◆ Exercise requirements: Line by line, retype the material below exactly, from its first line up to and including the one holding "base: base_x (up".

□ □ □

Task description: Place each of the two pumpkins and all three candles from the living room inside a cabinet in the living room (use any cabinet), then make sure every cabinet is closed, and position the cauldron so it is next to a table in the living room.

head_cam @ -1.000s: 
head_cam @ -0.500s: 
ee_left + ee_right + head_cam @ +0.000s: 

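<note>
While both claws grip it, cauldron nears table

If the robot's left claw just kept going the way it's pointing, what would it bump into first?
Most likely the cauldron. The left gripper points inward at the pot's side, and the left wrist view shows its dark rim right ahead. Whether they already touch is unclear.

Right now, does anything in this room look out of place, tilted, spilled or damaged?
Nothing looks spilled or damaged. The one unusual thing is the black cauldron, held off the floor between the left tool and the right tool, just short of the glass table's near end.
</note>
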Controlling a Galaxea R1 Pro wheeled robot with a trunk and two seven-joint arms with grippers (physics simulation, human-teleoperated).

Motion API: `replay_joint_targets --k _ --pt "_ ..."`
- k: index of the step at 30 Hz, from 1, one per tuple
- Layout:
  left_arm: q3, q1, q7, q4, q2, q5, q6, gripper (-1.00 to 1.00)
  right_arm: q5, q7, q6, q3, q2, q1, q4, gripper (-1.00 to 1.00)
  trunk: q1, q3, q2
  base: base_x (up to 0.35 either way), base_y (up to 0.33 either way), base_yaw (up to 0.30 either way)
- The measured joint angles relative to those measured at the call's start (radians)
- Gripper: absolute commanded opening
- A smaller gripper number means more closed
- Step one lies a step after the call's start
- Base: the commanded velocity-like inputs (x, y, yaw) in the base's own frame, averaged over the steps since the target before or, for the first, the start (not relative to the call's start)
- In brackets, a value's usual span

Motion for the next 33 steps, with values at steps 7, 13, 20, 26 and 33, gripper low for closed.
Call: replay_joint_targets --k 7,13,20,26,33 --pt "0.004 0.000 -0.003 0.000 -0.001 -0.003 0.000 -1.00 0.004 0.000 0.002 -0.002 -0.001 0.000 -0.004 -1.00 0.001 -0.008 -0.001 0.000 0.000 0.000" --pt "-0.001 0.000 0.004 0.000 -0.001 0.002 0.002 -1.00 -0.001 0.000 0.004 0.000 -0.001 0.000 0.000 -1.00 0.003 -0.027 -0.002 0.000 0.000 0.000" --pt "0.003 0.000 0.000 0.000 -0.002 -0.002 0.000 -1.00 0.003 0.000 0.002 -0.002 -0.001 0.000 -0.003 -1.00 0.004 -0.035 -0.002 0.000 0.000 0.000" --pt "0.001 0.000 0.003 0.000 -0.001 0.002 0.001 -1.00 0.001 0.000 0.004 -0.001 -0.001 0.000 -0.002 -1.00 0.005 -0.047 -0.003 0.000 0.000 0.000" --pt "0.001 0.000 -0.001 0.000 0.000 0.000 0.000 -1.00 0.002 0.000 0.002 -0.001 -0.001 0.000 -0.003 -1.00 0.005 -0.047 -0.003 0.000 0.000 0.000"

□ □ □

◆ Solved problem:
Task description: Place each of the two pumpkins and all three candles from the living room inside a cabinet in the living room (use any cabinet), then make sure every cabinet is closed, and position the cauldron so it is next to a table in the living room.

head_cam @ -1.000s: 
head_cam @ -0.500s: 
ee_left + ee_right + head_cam @ +0.000s: 

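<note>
While both claws grip it, cauldron nears table

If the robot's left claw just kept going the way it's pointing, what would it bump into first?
Most likely the cauldron. The left gripper points inward at the pot's side, and the left wrist view shows its dark rim right ahead. Whether they already touch is unclear.

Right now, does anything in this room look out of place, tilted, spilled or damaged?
Nothing looks spilled or damaged. The one unusual thing is the black cauldron, held off the floor between the left tool and the right tool, just short of the glass table's near end.
</note>
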Controlling a Galaxea R1 Pro wheeled robot with a trunk and two seven-joint arms with grippers (physics simulation, human-teleoperated).

Motion API: `replay_joint_targets --k _ --pt "_ ..."`
- k: index of the step at 30 Hz, from 1, one per tuple
- Layout:
  left_arm: q3, q1, q7, q4, q2, q5, q6, gripper (-1.00 to 1.00)
  right_arm: q5, q7, q6, q3, q2, q1, q4, gripper (-1.00 to 1.00)
  trunk: q1, q3, q2
  base: base_x (up to 0.35 either way), base_y (up to 0.33 either way), base_yaw (up to 0.30 either way)

There is no more to this output.